Spectroscopic characterization of NiI complexes

The growth in catalytic current anodic of the \({E}_{{{{{{{\rm{Ni}}}}}}}^{{{{{{\rm{II}}}}}}/{{{{{\rm{I}}}}}}}}\) potential suggests the involvement of NiI in the hydrogen evolution reaction. To probe the process chemically, CoCp*2 was chosen as a reductant for an EPR-scale reduction of 1 at −35 °C. The X-band EPR spectrum of resulting solution at 77 K was simulated using two sets of rhombic g tensors (Fig. 4a, Sim 1 and Sim 2) in a 4:1 ratio, respectively. We propose that the species corresponding to Sim 1 is a four-coordinate square planar NiI complex (3), with a dz2 ground state (gx ~ gy > gz), which agrees with the DFT-predicted β-SOMO of 3 (Table S14, entry 2). The DFT-calculated spin density of 3 exhibits a large d-orbital character (Fig. 4d), which confirms that the ligand is not redox-active, and the reduction is metal-centered. The g-tensor for for Sim 2 implies a dx2y2 ground state (gz > gx ~ gy). This suggests the coexistence of two paramagnetic species with two different ground states on reducing 1. Interestingly, the g-values for Sim 2 are in close agreement with those reported recently for NiIII-H species by Peters et al.24 and Liaw et al.23. We thus propose that the NiI is poised to undergo oxidative addition with the ipso C–H bond of the pendant phenyl group and ascribe Sim 2 to a C–H activated putative NiIII-H species (4). DFT calculations predict that the oxidative addition is thermodynamically uphill by +0.8 kcal/mol, which suggests that these complexes will coexist in solution at room temperature. The g-anisotropy for both species is in good agreement with DFT-calculated g-values (Fig. 4c). Even though it has been shown that CW-EPR may not be able to distinguish between H and D coupling to a Ni center24, the EPR spectrum of the reduction of 1 and (NCDS2)Ni(OTf)2 with CoCp2* showed subtle differences (Fig. S70 and Table S4), which points towards different reactivity of the NiI center with the proximal C–H(D) bond.
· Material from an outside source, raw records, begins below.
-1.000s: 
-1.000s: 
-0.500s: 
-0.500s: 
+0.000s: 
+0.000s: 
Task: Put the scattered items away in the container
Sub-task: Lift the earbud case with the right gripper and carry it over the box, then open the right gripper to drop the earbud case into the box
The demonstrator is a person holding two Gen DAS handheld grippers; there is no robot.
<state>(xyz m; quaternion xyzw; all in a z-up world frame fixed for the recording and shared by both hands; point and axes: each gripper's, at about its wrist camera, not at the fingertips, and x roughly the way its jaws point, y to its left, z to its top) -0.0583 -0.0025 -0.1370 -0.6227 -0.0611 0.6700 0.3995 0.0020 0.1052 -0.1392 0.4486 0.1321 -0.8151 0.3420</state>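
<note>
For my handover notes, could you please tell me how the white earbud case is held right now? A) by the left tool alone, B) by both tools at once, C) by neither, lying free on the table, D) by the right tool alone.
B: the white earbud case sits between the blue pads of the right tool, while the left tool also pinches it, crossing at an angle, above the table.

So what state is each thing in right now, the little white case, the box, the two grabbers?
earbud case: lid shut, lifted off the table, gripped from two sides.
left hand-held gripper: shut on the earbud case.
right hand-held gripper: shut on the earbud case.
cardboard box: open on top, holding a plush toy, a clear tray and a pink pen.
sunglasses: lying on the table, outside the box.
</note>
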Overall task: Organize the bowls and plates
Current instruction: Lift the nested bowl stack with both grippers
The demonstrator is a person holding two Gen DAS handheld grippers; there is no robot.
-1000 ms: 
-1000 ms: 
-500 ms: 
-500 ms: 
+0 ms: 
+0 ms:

Fig. 4: Chemical reduction of NiII complexes.
figure 4

a, b Experimental (black) and simulated (red) EPR spectra for 1 and 2 after treating with 1 equiv. of CoIICp*2 in MeCN/PrCN (1:3) at 77 K. For both cases, the simulated spectra (red) employed two sets of parameters, Sim 1 (blue) and Sim 2 (green). The following parameters were used for the simulations: a Sim 1: g1 = 2.240 g2 = 2.196, g3 = 2.013 (A2N = 15 G), Sim 2: g1 = 2.281, g2 = g3 = 2.062 b Sim 1: g1 = 2.245 g2 = 2.200, g3 = 2.009 (A2N = 12 G), Sim 2: g1 = 2.305, g2 = g3 = 2.065. The ratios of Sim 1 to Sim 2 for (a) and (b) are 4:1 and 20:1, respectively. c Proposed equilibrium between 3 and 4 on the reduction of 1 and a table comparing the experimental and DFT-calculated g-values. d DFT-calculated spin density of 3 (isocontour value = 0.06), with the contributions from the relevant atoms.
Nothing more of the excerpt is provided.